■ **SUPPLIED DATA**:
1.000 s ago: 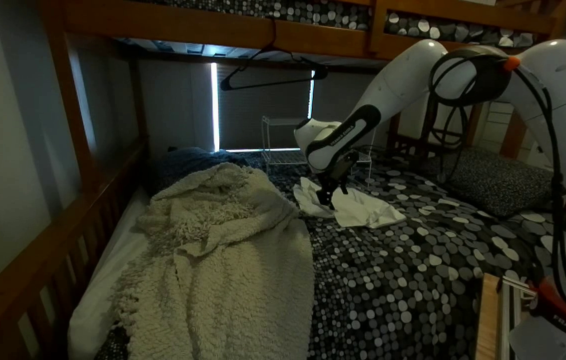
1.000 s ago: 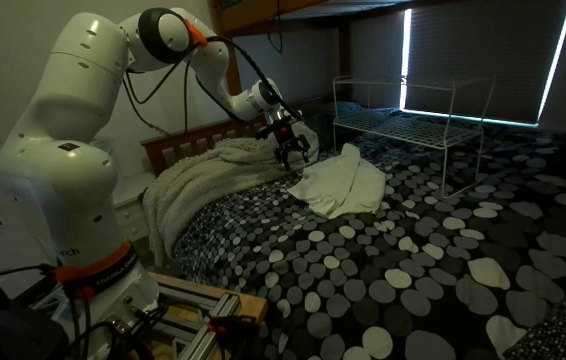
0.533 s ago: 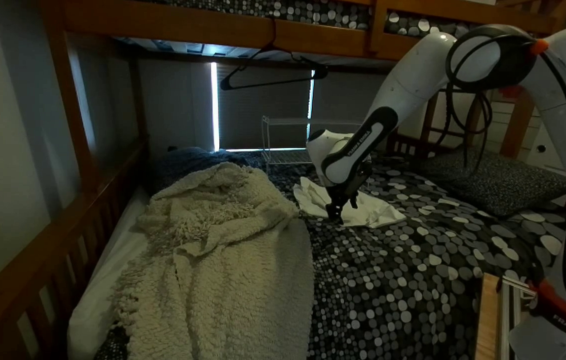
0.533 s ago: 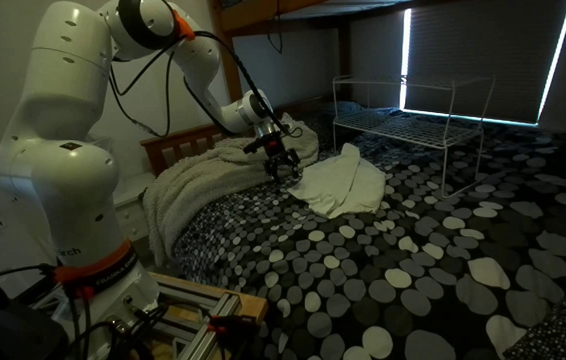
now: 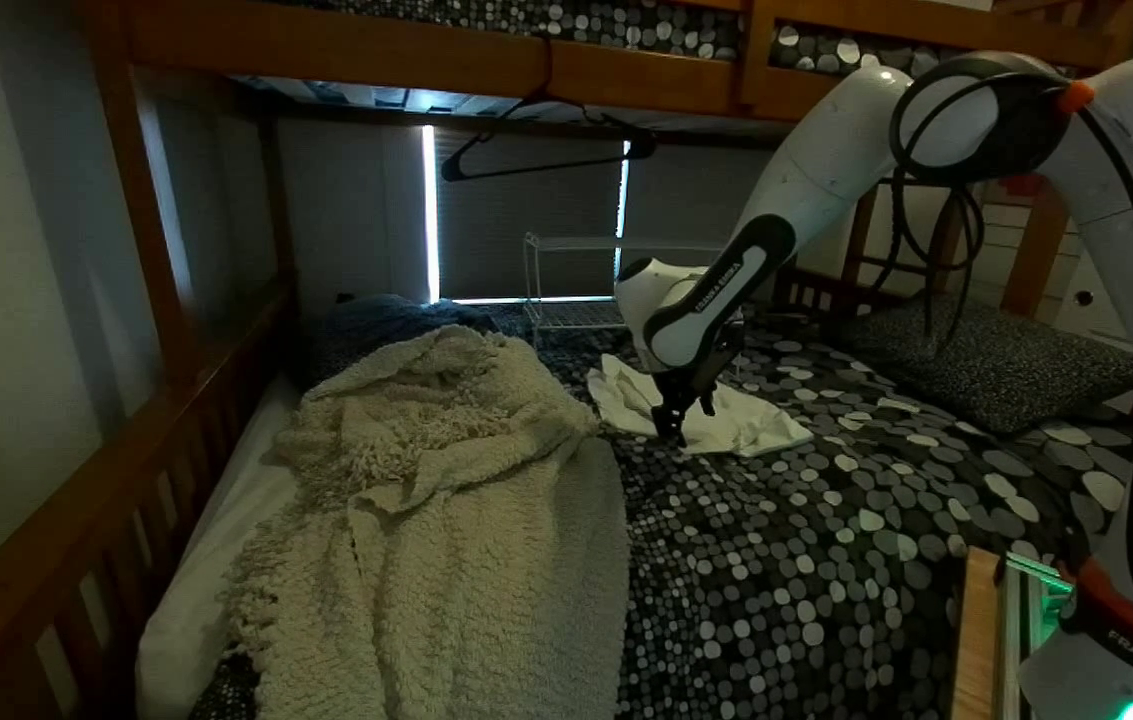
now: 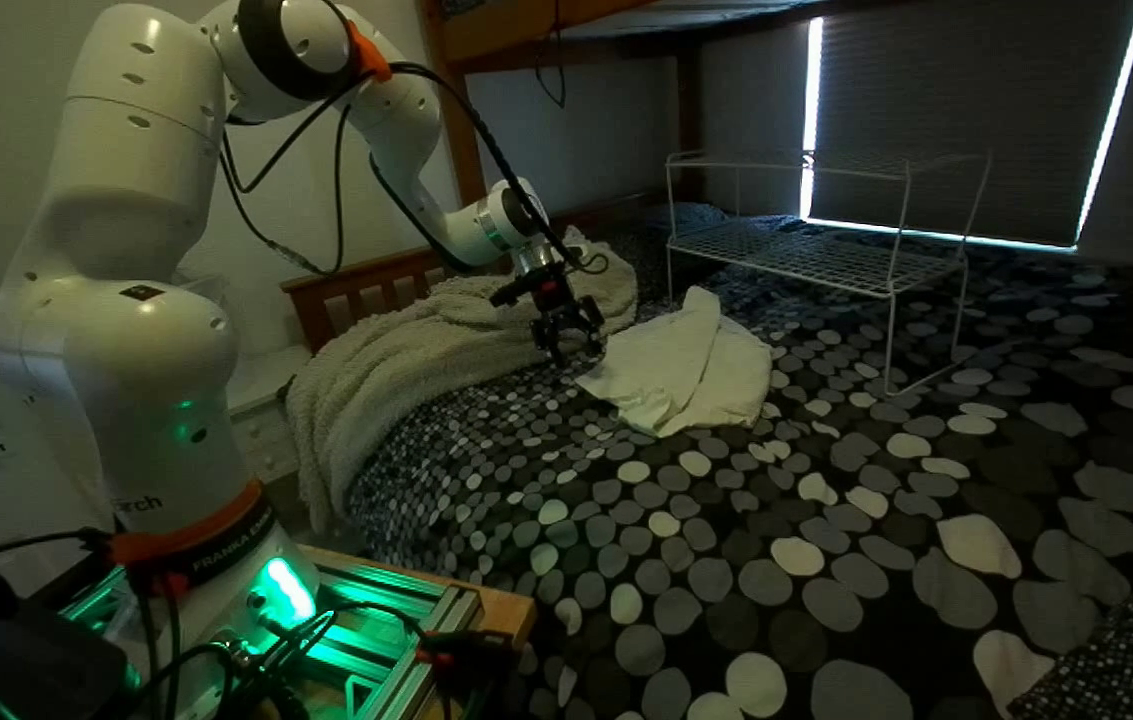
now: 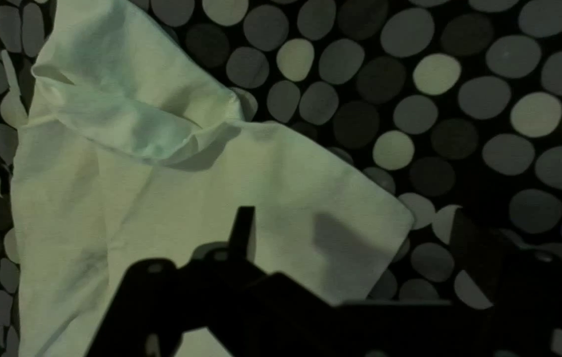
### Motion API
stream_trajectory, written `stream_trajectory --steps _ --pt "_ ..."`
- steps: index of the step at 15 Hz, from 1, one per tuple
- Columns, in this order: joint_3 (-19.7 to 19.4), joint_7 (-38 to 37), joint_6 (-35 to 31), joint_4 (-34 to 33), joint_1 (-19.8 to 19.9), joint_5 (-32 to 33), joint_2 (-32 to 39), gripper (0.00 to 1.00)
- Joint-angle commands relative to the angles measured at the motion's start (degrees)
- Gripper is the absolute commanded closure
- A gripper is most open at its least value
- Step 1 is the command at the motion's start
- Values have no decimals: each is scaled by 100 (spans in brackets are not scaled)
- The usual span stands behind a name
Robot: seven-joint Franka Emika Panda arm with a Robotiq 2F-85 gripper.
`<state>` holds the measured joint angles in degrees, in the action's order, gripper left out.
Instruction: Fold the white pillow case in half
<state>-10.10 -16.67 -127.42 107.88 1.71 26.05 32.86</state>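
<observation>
The white pillow case [image 5: 751, 422] lies rumpled on the pebble-patterned bedcover. In an exterior view [image 6: 686, 375] a layer is folded over, rising to a point at the back. In the wrist view the pillow case [image 7: 161, 208] shows a curled flap at its upper left and a flat corner at right. My gripper [image 6: 571, 345] hovers just beside the pillow case's edge, on the blanket side. It is open and empty. In the wrist view the gripper [image 7: 352, 215] has its left finger over the cloth and its right finger over the bedcover, past the corner. In an exterior view the gripper [image 5: 686, 425] hides part of the cloth.
A cream knitted blanket [image 5: 486, 540] lies along the bed beside the pillow case. A white wire rack [image 6: 816, 265] stands behind the cloth. A black hanger [image 5: 546, 140] hangs from the upper bunk rail. A dark pillow [image 5: 986, 360] lies beyond the arm.
My gripper has moved lower and back toward the robot's base, then stayed almost still over the last half second. The base light has turned green. The pillow case has not moved.
</observation>
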Motion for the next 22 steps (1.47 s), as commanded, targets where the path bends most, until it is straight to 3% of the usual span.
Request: stream_trajectory --steps 1,8,10,11,12,19,22 --pt "-114 -25 -235 -162 6 -106 300 0" --pt "-227 -12 -745 -316 14 -207 679 0" --pt "-237 -4 -704 -341 -5 -239 736 17" --pt "-246 -15 -668 -346 -26 -239 749 32" --pt "-253 -30 -643 -338 -45 -241 746 42" --pt "-329 -153 -567 -278 -155 -195 651 96" --pt "-413 -268 -582 -209 -240 -116 584 100"
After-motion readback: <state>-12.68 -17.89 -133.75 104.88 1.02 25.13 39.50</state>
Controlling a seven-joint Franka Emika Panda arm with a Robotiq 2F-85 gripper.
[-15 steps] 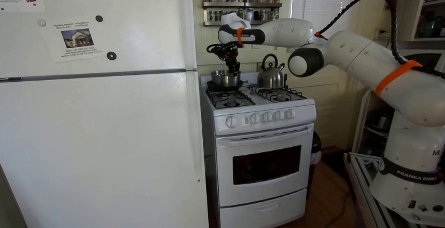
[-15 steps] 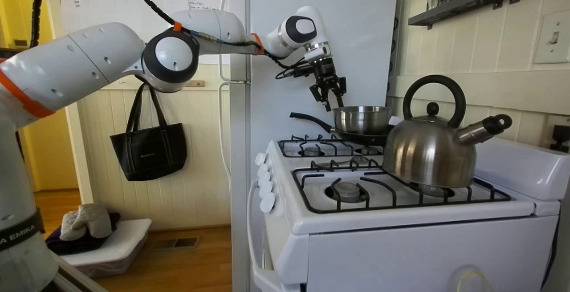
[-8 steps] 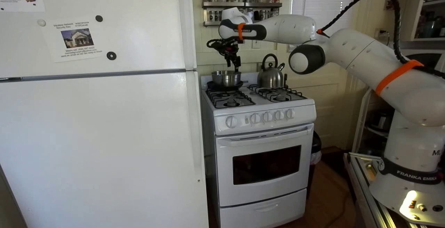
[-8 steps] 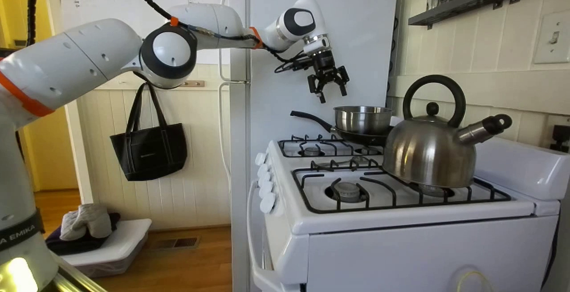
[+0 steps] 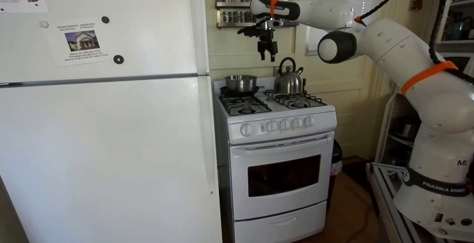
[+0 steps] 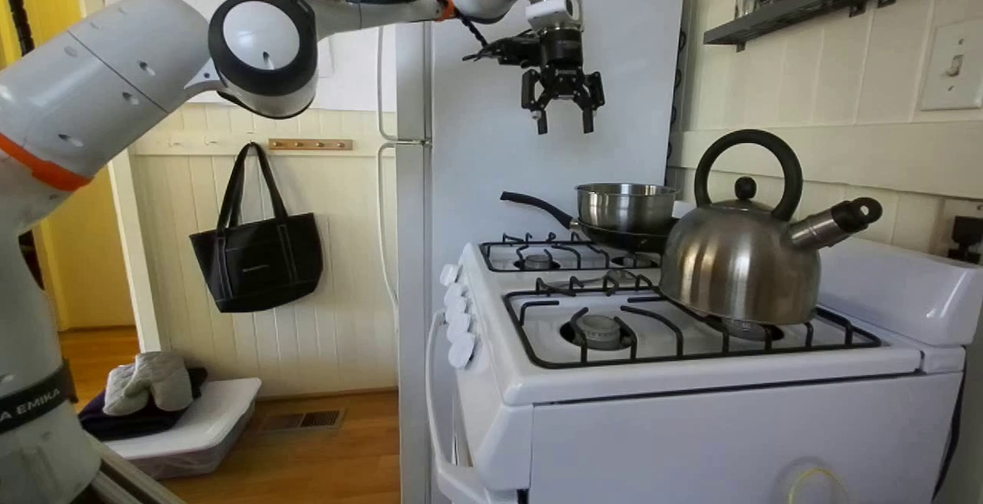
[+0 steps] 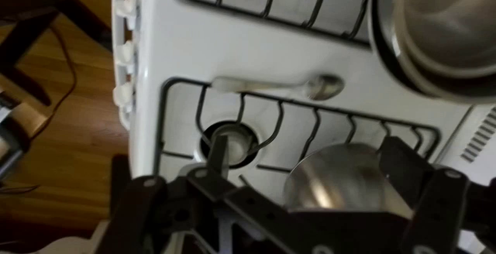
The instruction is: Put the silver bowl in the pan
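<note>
The silver bowl [image 5: 241,83] sits inside the dark pan [image 5: 240,93] on a back burner of the stove. In an exterior view the bowl [image 6: 626,209] looks upright, with the pan [image 6: 626,240] under it and the pan's handle toward the stove front. The wrist view shows part of the bowl [image 7: 449,18] within the pan's rim [image 7: 399,74] at the upper right. My gripper [image 5: 268,59] is open and empty, well above the stove and apart from the bowl; its spread fingers also show in an exterior view [image 6: 565,130] and the wrist view [image 7: 305,141].
A steel kettle [image 6: 741,258] with an arched dark handle stands on the other back burner. In the wrist view the kettle [image 7: 337,180] lies below my fingers. A spoon [image 7: 325,86] lies between the grates. The refrigerator [image 5: 111,143] and spice shelves [image 5: 257,4] are nearby.
My gripper was at the bowl's rim with its fingers close together. The fingers have opened, and the arm has risen away from the bowl, toward the kettle side. The bowl stays in the pan.
</note>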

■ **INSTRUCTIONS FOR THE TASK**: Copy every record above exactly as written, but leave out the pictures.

■ **OUTPUT FOR THIS TASK**:
1.000 s ago: 
1.000 s ago: 
0.533 s ago: 
0.533 s ago: 
now: 
now: 
now: 
### Motion API
stream_trajectory, written `stream_trajectory --steps _ --pt "_ ..."`
- steps: index of the step at 15 Hz, from 1, one per tuple
- Columns, in this order: joint_3 (-19.7 to 19.4), joint_7 (-38 to 37), joint_6 (-35 to 31), joint_4 (-34 to 33), joint_1 (-19.8 to 19.9), joint_5 (-32 to 33), joint_2 (-32 to 39), gripper (0.00 to 1.00)
- Joint-angle commands relative to the angles measured at the motion's start (degrees)
- Gripper is the absolute commanded closure
- A gripper is most open at its least value
- Step 1 is the command at the motion's start
- Values have no decimals: each is scaled by 100 (spans in brackets are not scaled)
- The usual span stands behind a name
Robot: seven-joint Franka Emika Panda arm with a Robotiq 2F-85 gripper.
`<state>` holds the measured joint angles in degrees, in the action's order, gripper left out.
Instruction: Fold the white pillow case in half
<state>-10.10 -16.67 -127.42 107.88 1.71 26.05 32.86</state>
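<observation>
The white pillow case [image 5: 751, 422] lies rumpled on the pebble-patterned bedcover. In an exterior view [image 6: 686, 375] a layer is folded over, rising to a point at the back. In the wrist view the pillow case [image 7: 161, 208] shows a curled flap at its upper left and a flat corner at right. My gripper [image 6: 571, 345] hovers just beside the pillow case's edge, on the blanket side. It is open and empty. In the wrist view the gripper [image 7: 352, 215] has its left finger over the cloth and its right finger over the bedcover, past the corner. In an exterior view the gripper [image 5: 686, 425] hides part of the cloth.
A cream knitted blanket [image 5: 486, 540] lies along the bed beside the pillow case. A white wire rack [image 6: 816, 265] stands behind the cloth. A black hanger [image 5: 546, 140] hangs from the upper bunk rail. A dark pillow [image 5: 986, 360] lies beyond the arm.
My gripper has moved lower and back toward the robot's base, then stayed almost still over the last half second. The base light has turned green. The pillow case has not moved.
</observation>
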Motion for the next 22 steps (1.47 s), as commanded, targets where the path bends most, until it is straight to 3% of the usual span.
Request: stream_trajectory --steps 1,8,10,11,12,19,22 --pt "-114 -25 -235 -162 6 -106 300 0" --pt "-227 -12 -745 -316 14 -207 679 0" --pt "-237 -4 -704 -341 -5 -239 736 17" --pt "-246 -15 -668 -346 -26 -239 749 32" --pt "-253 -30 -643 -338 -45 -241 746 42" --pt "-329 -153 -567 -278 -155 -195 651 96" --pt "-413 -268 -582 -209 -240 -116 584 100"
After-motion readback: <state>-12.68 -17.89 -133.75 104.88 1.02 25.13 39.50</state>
Controlling a seven-joint Franka Emika Panda arm with a Robotiq 2F-85 gripper.
[-15 steps] 
[-15 steps] 
[-8 steps] 
[-8 steps] 
[+0 steps] 
[+0 steps] 
[+0 steps] 
The instruction is: Put the silver bowl in the pan
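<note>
The silver bowl [image 5: 241,83] sits inside the dark pan [image 5: 240,93] on a back burner of the stove. In an exterior view the bowl [image 6: 626,209] looks upright, with the pan [image 6: 626,240] under it and the pan's handle toward the stove front. The wrist view shows part of the bowl [image 7: 449,18] within the pan's rim [image 7: 399,74] at the upper right. My gripper [image 5: 268,59] is open and empty, well above the stove and apart from the bowl; its spread fingers also show in an exterior view [image 6: 565,130] and the wrist view [image 7: 305,141].
A steel kettle [image 6: 741,258] with an arched dark handle stands on the other back burner. In the wrist view the kettle [image 7: 337,180] lies below my fingers. A spoon [image 7: 325,86] lies between the grates. The refrigerator [image 5: 111,143] and spice shelves [image 5: 257,4] are nearby.
My gripper was at the bowl's rim with its fingers close together. The fingers have opened, and the arm has risen away from the bowl, toward the kettle side. The bowl stays in the pan.
</note>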

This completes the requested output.